Android and the Challenges of Choice

I like my Android phone. It was the first phone on the market to use Android, and might be a bit outdated, but so far it always served my needs—at a fraction of the price of an iPhone. And I'm not the only one; in May, Android's first quarter US sales surpassed that of Apple's platform. However, Testfreaks argues an excess of choice could cripple Android's future potential: a variety of phones with an increasingly fast product cycle is causing "hardware envy". Moreover, all these different devices run several Android versions (from 1.5 to 2.2) which makes it difficult for developers to create apps which fit them all.

As the article points out, given that all manufactures have access to the same Android OS, in order to stand out in a crowded market place, they must tweak it, with either hardware refinements, operating system supplements, or both. This leads to increased competition, even within some companies; can you actually name all of HTC's Android phones?

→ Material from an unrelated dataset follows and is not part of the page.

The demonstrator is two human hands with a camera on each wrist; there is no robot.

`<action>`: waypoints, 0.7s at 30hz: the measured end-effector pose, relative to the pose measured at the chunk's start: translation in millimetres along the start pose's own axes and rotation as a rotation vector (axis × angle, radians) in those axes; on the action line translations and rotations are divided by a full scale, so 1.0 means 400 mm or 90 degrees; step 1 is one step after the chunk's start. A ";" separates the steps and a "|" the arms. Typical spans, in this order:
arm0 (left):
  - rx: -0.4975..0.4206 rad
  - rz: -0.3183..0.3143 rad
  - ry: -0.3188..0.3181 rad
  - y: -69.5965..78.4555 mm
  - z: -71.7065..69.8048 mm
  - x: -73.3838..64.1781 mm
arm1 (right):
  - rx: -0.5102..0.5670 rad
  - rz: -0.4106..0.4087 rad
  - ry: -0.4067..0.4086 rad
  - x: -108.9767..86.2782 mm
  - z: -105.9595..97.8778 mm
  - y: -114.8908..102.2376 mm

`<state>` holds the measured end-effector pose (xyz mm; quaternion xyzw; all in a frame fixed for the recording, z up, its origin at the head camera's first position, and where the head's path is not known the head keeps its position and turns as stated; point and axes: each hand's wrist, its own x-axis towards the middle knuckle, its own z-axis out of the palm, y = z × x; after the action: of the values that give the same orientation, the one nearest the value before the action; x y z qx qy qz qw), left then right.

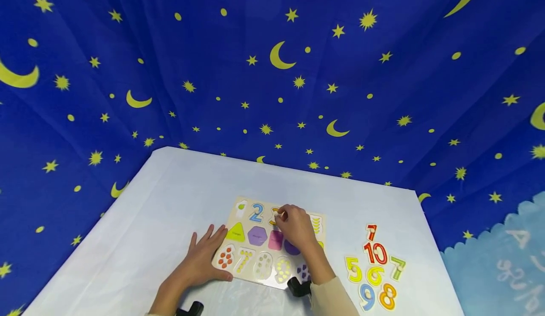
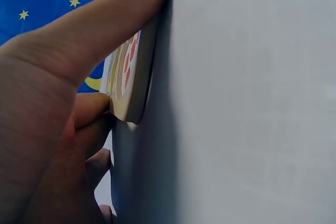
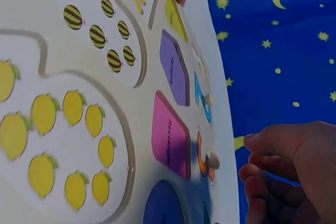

On top of that, this already confusing competition is made even more complicated by the phone carrier ecosystem it is tied to. Once you buy a phone, you're locked into a contract and have to keep it, at the same time new devices are coming out that you can't have (unless you break the contract).

The smartphone maker, if they do want to update their device lineup, has to work with the carriers to determine who gets which device. The drive for each manufacturer to shine in the market creates a short device turnover period, and this is in contrast to wireless carrier contracts. The end result is that each new Android phone “style”, if you will, needs to be tweaked for each carrier.

The result is even more confusion on the customers' part and a watered down brand. The Nexus One for example was not "the" Google phone but just another Android device. Moreover, developers find it increasingly difficult to develop apps, because each tweaked phone potentially means an incompatibility issue.

Google is aware of this. They ask developers to accurately list their apps' requirements, and then try to make sure that the app won’t be accessible to a device on which it won’t run properly.

That certainly makes things easier; however, as the Testfreaks piece continues, a lot of apps rely on taking advantage of new features to achieve popularity (e.g., a higher screen resolution). Games are a good example, and so far the choice of games for Android phones has been pretty slim.

The iPhone, on the other hand, managed to establish itself as a major player in the mobile game sector. It is, more or less, like a console, offering standardized hardware and software. Of course there were changes, but compared to the multitude of Android devices, they were rather minuscule.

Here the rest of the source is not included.